• _Work required_:
Copy the listing exactly as given. Omit every picture.

• _Supplied material_:
****

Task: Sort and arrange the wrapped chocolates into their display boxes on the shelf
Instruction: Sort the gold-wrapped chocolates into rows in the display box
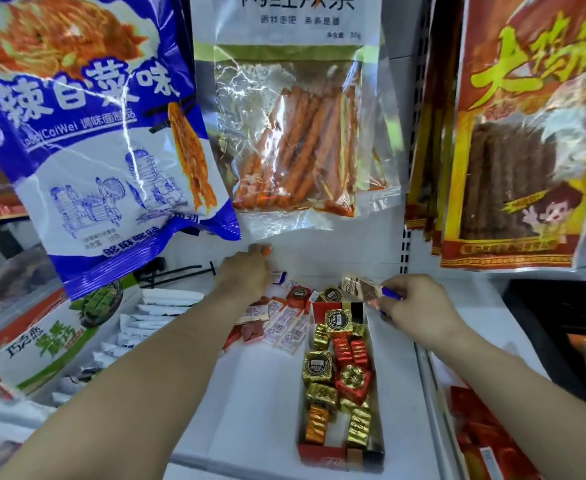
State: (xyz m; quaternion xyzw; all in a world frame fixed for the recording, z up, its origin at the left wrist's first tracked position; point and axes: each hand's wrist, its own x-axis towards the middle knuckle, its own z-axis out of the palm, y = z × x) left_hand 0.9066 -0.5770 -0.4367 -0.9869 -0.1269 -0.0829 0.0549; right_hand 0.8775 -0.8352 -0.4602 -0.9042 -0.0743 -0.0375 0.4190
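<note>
I judge it half done: the display box (326,455) near right on the shelf (257,393) is filling, but flat bars (286,327) lie loose beside it. My right hand (416,306) pinches a wrapped bar (357,284); my left hand (246,275) curls far back, and I cannot tell its grip.

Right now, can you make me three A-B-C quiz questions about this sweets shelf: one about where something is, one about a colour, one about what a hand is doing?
1. Where is the pile of flat red-and-white wrapped bars?
A. inside the long narrow cardboard display box
B. on the white shelf, left of that box
C. right of that box
2. What colours are most square foil-wrapped chocolates in the box?
A. blue and green
B. gold and red
C. pink and black
3. What is the right hand doing?
A. lying flat
B. pointing, empty
C. pinching a pale wrapped sweet with a blue end
Answers: B, the bars lie beside the box; B, gold and red foil fills it; C, its fingers pinch the sweet near the box's far end.
</note>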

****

• _The answer_:
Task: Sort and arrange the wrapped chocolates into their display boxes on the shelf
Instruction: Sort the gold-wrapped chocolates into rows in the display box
State: (xyz m; quaternion xyzw; all in a world frame fixed for the recording, z up, its origin at the left wrist's first tracked position; point and axes: each hand's wrist, its own x-axis towards the middle knuckle, its own z-axis out of the palm, y = z × x) left_hand 0.9066 -0.5770 -0.4367 -0.9869 -0.1269 -0.0829 0.0549; right_hand 0.8775 -0.8352 -0.4602 -0.9042 -0.0743 -0.0375 0.4190
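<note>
I judge it half done: the display box (326,455) near right on the shelf (257,393) is filling, but flat bars (286,327) lie loose beside it. My right hand (416,306) pinches a wrapped bar (357,284); my left hand (246,275) curls far back, and I cannot tell its grip.

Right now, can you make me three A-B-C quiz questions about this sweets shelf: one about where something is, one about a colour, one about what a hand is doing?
1. Where is the pile of flat red-and-white wrapped bars?
A. inside the long narrow cardboard display box
B. on the white shelf, left of that box
C. right of that box
2. What colours are most square foil-wrapped chocolates in the box?
A. blue and green
B. gold and red
C. pink and black
3. What is the right hand doing?
A. lying flat
B. pointing, empty
C. pinching a pale wrapped sweet with a blue end
Answers: B, the bars lie beside the box; B, gold and red foil fills it; C, its fingers pinch the sweet near the box's far end.
</note>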

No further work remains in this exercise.